Jabutis energéticos: aumento de 3,5% na conta de luz e custo inflacionário
A Frente Nacional dos Consumidores de Energia (FNCE) reagiu com veemência, classificando a medida como uma “afronta à Constituição” e já anunciou que poderá acionar o Supremo Tribunal Federal (STF). Segundo a entidade, os “jabutis” recolocados pelos parlamentares devem resultar em um aumento médio de 3,5% na conta de luz, atingindo especialmente famílias de baixa renda e pressionando ainda mais a inflação.
“O Congresso não apenas impõe um custo bilionário à população, como também ignora completamente os alertas técnicos e institucionais”, disse Luiz Eduardo Barata, presidente da FNCE. “Não foi por falta de aviso. Estivemos no Parlamento, entregamos estudos, alertamos sobre o impacto. O que vemos é insensibilidade deliberada.”
Impacto real: inflação maior, tarifa mais cara e famílias penalizadas
O aumento na tarifa deve agravar o cenário inflacionário. Em maio, a energia elétrica residencial já foi um dos principais fatores de alta do IPCA, com variação de 3,62%. Com a transição para o período seco e acionamento de termelétricas mais caras, conforme prevê a Aneel, os efeitos serão ainda piores.
“O povo paga duas vezes: paga na conta de luz e paga nos produtos e serviços que encarecem com o aumento da energia”, completou Barata.
Hipocrisia institucionalizada: proteger os super-ricos, penalizar o povo
A mesma base parlamentar que berra contra o IOF que incidiria sobre fundos exclusivos e offshore, protegendo a elite financeira que não paga imposto como o trabalhador comum, defende com unhas e dentes medidas que repassam custos bilionários à população e ao setor produtivo. É um jogo de cartas marcadas, onde a retórica populista serve apenas para encobrir a submissão a lobbies empresariais.

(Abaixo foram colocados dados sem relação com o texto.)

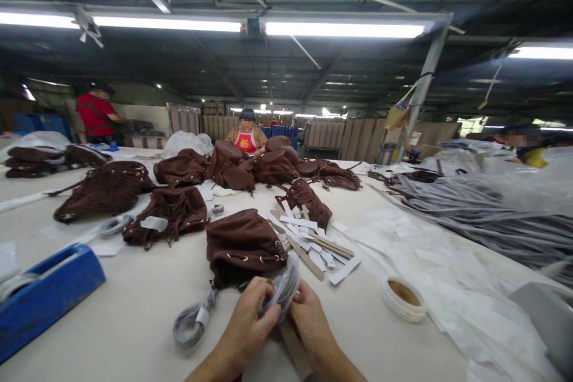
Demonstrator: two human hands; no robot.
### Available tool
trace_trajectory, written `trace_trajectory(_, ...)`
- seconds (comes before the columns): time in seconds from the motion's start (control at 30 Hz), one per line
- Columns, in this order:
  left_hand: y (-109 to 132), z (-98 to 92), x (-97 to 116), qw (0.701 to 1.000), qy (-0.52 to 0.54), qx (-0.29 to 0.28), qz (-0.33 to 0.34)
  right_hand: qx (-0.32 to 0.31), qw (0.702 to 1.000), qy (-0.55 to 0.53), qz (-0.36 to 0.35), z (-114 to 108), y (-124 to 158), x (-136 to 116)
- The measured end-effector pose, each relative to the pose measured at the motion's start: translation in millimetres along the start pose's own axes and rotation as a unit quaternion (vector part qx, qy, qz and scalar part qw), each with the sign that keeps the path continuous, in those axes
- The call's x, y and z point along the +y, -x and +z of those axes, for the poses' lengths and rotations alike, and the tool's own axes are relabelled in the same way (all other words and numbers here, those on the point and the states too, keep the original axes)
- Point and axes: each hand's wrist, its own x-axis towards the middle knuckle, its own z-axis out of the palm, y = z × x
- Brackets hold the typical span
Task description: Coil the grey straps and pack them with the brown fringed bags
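Both my hands are together at the near middle of the table. My left hand (250, 319) pinches a strap bundle wrapped in clear plastic (286, 286), thumb on top. My right hand (313, 319) closes on the bundle's other side, its fingertips partly hidden behind it. A tan card strip (293, 346) runs beneath my hands. Just beyond lies a brown suede bag (244, 242) with gold eyelets, its opening towards me. Left of my left hand, a coiled plastic-wrapped strap (190, 328) with a white band rests on the table.
A blue tape dispenser (49, 298) stands at left and a tape roll (405, 298) at right. White and tan strips (313, 239) lie beyond the bag. More brown bags (273, 164) are heaped farther back. Grey wrapped straps (483, 209) pile at right. A co-worker (247, 134) sits opposite.
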Motion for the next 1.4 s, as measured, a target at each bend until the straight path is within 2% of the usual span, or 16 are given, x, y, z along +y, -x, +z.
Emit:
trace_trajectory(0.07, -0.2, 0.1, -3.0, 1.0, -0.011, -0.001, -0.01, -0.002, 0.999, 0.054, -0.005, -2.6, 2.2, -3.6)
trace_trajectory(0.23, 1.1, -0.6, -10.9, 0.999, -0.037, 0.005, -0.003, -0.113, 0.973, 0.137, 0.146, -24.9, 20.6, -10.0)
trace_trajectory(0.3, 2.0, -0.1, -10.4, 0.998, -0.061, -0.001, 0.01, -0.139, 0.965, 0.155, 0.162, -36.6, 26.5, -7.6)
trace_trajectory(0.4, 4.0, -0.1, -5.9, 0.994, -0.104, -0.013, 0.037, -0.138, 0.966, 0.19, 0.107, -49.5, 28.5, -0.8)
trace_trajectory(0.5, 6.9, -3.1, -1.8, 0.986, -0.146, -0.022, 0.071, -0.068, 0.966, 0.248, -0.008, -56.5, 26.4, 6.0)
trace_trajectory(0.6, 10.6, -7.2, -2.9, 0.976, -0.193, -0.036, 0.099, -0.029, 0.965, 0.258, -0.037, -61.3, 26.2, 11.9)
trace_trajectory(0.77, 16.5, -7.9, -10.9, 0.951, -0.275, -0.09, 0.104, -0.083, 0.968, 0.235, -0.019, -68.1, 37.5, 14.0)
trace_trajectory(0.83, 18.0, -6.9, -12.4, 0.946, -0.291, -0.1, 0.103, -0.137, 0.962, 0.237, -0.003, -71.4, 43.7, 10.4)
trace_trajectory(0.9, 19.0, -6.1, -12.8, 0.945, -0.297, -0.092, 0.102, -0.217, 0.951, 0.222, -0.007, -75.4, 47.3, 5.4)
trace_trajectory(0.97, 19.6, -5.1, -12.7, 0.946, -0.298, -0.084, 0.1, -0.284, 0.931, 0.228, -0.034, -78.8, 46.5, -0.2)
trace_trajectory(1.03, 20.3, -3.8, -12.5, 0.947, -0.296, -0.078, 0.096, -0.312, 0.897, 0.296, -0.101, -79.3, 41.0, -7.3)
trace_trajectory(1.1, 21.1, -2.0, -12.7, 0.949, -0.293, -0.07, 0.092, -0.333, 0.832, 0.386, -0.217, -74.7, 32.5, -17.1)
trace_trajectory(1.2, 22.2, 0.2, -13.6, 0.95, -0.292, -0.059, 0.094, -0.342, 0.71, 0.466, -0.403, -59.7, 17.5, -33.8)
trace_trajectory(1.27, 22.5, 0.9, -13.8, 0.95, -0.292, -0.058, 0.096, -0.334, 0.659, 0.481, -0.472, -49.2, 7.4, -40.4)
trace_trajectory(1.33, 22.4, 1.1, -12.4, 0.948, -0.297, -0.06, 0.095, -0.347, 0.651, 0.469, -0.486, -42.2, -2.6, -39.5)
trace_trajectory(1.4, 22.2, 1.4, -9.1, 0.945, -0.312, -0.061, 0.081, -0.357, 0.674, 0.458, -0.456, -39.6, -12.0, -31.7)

A nota da FNCE é categórica:
“O Poder Legislativo, mais uma vez, demonstra desrespeito pelos princípios constitucionais e democráticos ao persistir na defesa de propostas que prejudicam a população e ao conduzir o processo legislativo ignorando os regimentos internos, impedindo que a sociedade civil tenha uma ampla e plena participação e aprovando sumariamente medidas de grave repercussão sem base técnica nem justificativa econômica.”
A conta chegou – e o povo é quem vai pagar
É urgente expor a hipocrisia daqueles que defendem os bilionários em nome da liberdade econômica, mas aprovam projetos que empurram o povo à penúria energética. Enquanto isso, acumulam aposentadorias, salários e verbas públicas, e vendem discursos moralistas diante das câmeras.
Não há como chamar de outra forma: cinismo legislativo institucionalizado. A crise da representatividade no Congresso atinge novo pico. E o povo brasileiro, mais uma vez, paga a conta.